We can also solve the circular reference problem by creating weak references through the weakref module.
Magic attributes and methods, please refer to A Guide to Python Magic Methods

There are a few small questions for everyone to think about:
- Can custom objects use operators to do operations?
- Can custom objects be put into set? Can they remove duplicates?
- Can custom objects be used as keys of dict?
- Can custom objects use context syntax?

Mixin

Example: custom dictionary limits that key-value pairs can be set only when the specified key does not exist.

class SetOnceMappingMixin:
    """Custom mixin class"""
    __slots__ = ()

    def __setitem__(self, key, value):
        if key in self:
            raise KeyError(str(key) + ' already set')
        return super().__setitem__(key, value)


class SetOnceDict(SetOnceMappingMixin, dict):
    """Custom dictionary"""
    pass


my_dict = SetOnceDict()
try:
    my_dict['username'] = 'jackfrued'
    my_dict['username'] = 'hellokitty'
except KeyError:
    pass
print(my_dict)

Metaprogramming and metaclass

Objects are created through classes.

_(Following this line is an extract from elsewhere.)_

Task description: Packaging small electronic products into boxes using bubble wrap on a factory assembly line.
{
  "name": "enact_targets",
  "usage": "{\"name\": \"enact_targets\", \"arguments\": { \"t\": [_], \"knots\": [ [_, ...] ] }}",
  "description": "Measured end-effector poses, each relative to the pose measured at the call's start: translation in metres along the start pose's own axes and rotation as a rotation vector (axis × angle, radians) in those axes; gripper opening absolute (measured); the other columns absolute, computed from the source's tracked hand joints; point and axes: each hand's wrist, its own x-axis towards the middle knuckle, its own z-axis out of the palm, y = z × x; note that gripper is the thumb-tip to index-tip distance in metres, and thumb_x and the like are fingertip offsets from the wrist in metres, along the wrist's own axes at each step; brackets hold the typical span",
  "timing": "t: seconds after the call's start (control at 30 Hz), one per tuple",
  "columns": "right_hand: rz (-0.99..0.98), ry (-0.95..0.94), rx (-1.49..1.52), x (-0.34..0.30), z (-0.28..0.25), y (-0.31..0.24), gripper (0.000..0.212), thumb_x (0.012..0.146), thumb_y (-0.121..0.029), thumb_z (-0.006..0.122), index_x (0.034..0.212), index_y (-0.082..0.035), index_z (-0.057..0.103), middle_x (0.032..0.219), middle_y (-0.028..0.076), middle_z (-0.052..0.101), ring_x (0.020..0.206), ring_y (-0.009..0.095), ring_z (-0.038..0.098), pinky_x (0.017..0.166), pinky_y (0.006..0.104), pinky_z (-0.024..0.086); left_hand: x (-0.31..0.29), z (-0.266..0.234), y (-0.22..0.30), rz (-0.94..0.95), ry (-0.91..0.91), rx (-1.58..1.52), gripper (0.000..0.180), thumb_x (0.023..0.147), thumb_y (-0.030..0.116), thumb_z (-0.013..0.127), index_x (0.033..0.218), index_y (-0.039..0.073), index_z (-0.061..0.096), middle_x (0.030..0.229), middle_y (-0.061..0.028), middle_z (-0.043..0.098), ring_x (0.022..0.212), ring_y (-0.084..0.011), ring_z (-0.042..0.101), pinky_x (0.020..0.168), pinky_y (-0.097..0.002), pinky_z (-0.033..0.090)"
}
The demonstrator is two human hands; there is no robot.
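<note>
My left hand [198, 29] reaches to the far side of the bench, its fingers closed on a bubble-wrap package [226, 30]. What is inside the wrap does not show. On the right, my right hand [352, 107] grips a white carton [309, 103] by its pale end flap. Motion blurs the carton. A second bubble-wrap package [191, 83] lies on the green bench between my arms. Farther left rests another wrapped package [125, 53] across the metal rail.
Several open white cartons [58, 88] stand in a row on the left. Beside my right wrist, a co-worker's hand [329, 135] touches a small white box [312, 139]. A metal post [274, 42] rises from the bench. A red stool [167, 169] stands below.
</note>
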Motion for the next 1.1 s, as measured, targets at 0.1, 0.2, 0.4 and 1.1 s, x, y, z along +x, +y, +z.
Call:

Classes are created through metaclasses. Metaclasses provide the meta information for creating classes. All classes directly or indirectly inherit from object. All metaclasses directly or indirectly inherit from type.

Example: use metaclass to implement singleton pattern.

import threading


class SingletonMeta(type):
    """Custom metaclass"""

    def __init__(cls, *args, **kwargs):
        cls.__instance = None
        cls.__lock = threading.RLock()
        super().__init__(*args, **kwargs)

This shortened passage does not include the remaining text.